Read A New History of Life Online
Authors: Peter Ward
Biological turnover and genetic diversity during the Cambrian explosion. The classical Cambrian explosion interval spans the Tommotian, Atdabanian, and Botomian stages of the Siberian platform. The turnover shows the number of genera that either arose or disappeared during the particular stage. (From Bambach et al., “Origination, Extinction, and Mass Depletions of Marine Diversity,”
Paleobiology
30 (2004): 522–42)
Modern coral reefs have been called the “rainforests of the oceans” because they share with rainforests the trait of high species diversity and abundance in small areas, and that is often the shared first impression—that there is so much life. But from there the comparisons largely cease. In a rainforest, or any forest, most of the life to be found is plant life.
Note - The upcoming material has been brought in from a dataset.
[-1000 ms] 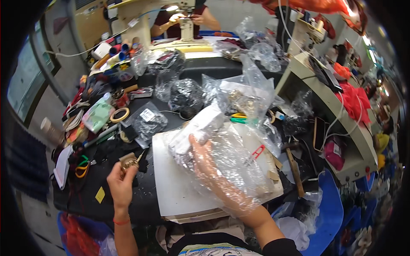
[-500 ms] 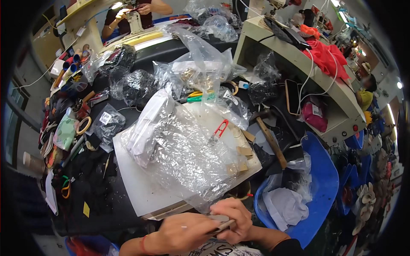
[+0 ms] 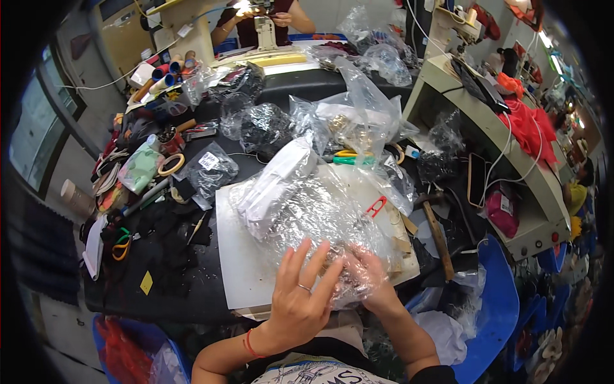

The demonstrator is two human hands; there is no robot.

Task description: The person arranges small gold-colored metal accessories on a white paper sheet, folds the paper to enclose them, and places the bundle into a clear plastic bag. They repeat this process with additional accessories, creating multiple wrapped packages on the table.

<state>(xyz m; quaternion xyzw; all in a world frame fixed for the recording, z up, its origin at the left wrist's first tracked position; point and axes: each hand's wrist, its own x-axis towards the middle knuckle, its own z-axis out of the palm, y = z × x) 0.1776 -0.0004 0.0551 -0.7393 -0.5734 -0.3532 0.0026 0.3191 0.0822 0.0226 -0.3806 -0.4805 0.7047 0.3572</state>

Reefs, on the other hand, are composed almost exclusively of animals. On any reef there are indeed large numbers of leafy, bush-shaped forms that are plant
like
. Yet virtually all are formed by animals, from soft corals to sponges to lacy bryozoans. One could argue that the verdant green of photosynthesizing plants covering great swaths of our planet’s continents are the most obvious evidence, if seen from space, that our planet is a world of life. But there is an entirely different kind of biological signal that can be seen from space—this one in the seas. It is the presence of tropical marine coral reefs, best illustrated by the Great Barrier Reef, which lines more than a thousand miles of eastern Australia’s coastline. But there are many more reefs than the Great Barrier Reef, magnificent as it is. The equatorial seas are filled with numerous coral atolls, fringing reefs, and the vast pale-green lagoons that these wholly biological structures enclose. These reef systems are parts of a very ancient kind of ecosystem, one that predates forests and even land animal life of any kind. They remain one of the most diverse of all ecosystems, and are essentially long-lived superorganisms that pop up again after every mass extinction and planetary die-off of the last 540 million years.
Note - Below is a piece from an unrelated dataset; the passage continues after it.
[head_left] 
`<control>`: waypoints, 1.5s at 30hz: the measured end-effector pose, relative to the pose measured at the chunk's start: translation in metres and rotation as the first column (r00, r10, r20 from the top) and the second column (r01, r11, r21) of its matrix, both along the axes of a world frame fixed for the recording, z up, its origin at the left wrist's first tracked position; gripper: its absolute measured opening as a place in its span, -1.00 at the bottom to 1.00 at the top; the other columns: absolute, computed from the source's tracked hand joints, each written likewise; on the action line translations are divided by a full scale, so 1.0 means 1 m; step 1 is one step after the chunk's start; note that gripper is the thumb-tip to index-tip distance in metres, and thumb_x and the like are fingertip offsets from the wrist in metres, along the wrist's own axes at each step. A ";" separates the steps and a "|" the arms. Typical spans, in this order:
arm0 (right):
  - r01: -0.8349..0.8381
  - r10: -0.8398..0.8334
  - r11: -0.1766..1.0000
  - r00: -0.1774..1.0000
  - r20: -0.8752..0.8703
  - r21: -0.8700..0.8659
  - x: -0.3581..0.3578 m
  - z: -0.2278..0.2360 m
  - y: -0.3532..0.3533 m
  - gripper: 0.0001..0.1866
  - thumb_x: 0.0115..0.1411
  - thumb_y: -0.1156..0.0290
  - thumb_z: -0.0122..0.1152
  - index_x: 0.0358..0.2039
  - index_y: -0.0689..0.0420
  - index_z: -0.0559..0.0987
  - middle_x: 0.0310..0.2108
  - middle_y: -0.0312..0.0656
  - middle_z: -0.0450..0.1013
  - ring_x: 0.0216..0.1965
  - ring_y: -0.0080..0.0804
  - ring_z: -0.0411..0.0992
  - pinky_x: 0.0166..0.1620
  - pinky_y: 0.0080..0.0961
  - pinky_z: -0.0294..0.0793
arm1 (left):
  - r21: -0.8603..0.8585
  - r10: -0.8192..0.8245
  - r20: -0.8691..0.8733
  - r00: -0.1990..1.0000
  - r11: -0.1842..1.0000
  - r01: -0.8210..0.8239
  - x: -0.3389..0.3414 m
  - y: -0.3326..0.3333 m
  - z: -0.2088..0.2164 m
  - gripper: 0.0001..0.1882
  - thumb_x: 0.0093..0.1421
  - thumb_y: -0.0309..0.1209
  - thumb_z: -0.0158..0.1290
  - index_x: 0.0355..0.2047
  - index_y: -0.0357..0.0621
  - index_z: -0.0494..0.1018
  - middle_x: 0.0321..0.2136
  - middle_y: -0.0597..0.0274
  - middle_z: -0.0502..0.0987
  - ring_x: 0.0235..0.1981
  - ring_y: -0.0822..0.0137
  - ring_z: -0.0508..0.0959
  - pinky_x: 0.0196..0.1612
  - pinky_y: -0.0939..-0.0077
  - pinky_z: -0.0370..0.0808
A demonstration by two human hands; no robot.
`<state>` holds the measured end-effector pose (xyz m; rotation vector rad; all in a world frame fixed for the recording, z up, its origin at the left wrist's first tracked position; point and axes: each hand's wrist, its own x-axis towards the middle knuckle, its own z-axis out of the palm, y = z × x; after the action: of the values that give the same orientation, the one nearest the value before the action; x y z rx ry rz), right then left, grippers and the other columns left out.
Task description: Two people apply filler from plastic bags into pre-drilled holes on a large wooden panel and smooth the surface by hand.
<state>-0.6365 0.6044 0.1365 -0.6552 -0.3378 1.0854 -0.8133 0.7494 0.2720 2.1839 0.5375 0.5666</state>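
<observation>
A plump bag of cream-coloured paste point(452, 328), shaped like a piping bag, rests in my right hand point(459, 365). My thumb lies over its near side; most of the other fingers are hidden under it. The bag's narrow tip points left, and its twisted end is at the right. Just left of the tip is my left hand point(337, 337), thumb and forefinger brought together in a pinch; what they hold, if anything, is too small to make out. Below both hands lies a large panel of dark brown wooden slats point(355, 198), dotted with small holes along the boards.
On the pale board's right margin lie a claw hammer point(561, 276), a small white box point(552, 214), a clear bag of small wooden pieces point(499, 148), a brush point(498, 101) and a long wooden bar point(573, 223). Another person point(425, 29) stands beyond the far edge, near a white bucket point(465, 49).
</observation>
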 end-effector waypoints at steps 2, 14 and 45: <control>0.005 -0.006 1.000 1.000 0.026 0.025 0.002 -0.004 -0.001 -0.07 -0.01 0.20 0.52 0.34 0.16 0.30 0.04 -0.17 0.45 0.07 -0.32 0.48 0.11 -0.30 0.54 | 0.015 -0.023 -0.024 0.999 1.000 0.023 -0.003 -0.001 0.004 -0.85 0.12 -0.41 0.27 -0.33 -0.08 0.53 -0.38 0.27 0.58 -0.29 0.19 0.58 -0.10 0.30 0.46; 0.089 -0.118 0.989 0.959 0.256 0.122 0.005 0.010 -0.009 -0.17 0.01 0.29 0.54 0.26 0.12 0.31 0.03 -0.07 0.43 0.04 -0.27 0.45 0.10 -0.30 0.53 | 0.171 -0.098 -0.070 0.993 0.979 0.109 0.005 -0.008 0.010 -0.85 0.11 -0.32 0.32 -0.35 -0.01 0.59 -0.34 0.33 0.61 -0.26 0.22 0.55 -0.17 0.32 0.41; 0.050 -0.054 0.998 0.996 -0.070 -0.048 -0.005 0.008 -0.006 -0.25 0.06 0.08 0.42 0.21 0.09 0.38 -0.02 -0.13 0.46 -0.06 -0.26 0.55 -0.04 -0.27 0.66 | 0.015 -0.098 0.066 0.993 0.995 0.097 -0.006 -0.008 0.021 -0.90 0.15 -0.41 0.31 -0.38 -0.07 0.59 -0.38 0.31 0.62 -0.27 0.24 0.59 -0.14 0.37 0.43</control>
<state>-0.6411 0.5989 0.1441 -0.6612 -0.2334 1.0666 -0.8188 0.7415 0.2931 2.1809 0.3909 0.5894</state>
A hallmark of the coral reef environment is the abundance of movement virtually everywhere, for the flitting and schooling of fish, to the never-ceasing wave action on the reef, to the waving and billowing soft corals, pulsing and undulating in the active water movement that characterizes the reef environment. Every coral reef is home to
fish—many fish, of many sizes, shapes, and behaviors. Some school, some lurk, some swim in solitary splendor, and some—the omnipresent sharks—simply patrol. And it is not just the vertebrate members of these diverse communities that are seemingly always on the move. Closer inspections show that an amazing diversity of invertebrates is seemingly in constant motion as well—if usually slower than the fish. Smaller reef shrimp dance from coral to coral, while crabs large and small can be seen in their constant foraging. Snails, slower yet, perambulate according to some plan known only to them, and the gastropods to be found on any reef are diverse as well: there are large carnivorous species, such as the beautiful tritons, as well as equally large but herbivorous conch shells. Under the coral rubble, at least during the day, a cornucopia of the beautiful cowries huddle or slowly feed on tiny bits of algae, while the ferocious cone shells move among them, searching for most of their kind’s normal prey—small worms. Some, however, such as the textile cones, are fish eaters, and use a highly modified tooth, shaped like a harpoon and dipped in poison, to spear fish and then consume them whole. Turgid sea cucumbers move on the sediment—or just beneath it, constantly ingesting massive amounts of sand at one end and constantly expelling large sandy pellets from the other. There they share the upper foot of white coral sand with heart urchins. Other echinoderms are there as well, from a variety of predatory starfish to the placidly perched—but also swimming—comatulid crinoids. Color—and especially motion by a great and diverse assemblage of species. The coral reef ecosystems of today are filled with motion and color and there is every reason to suspect they have always been so.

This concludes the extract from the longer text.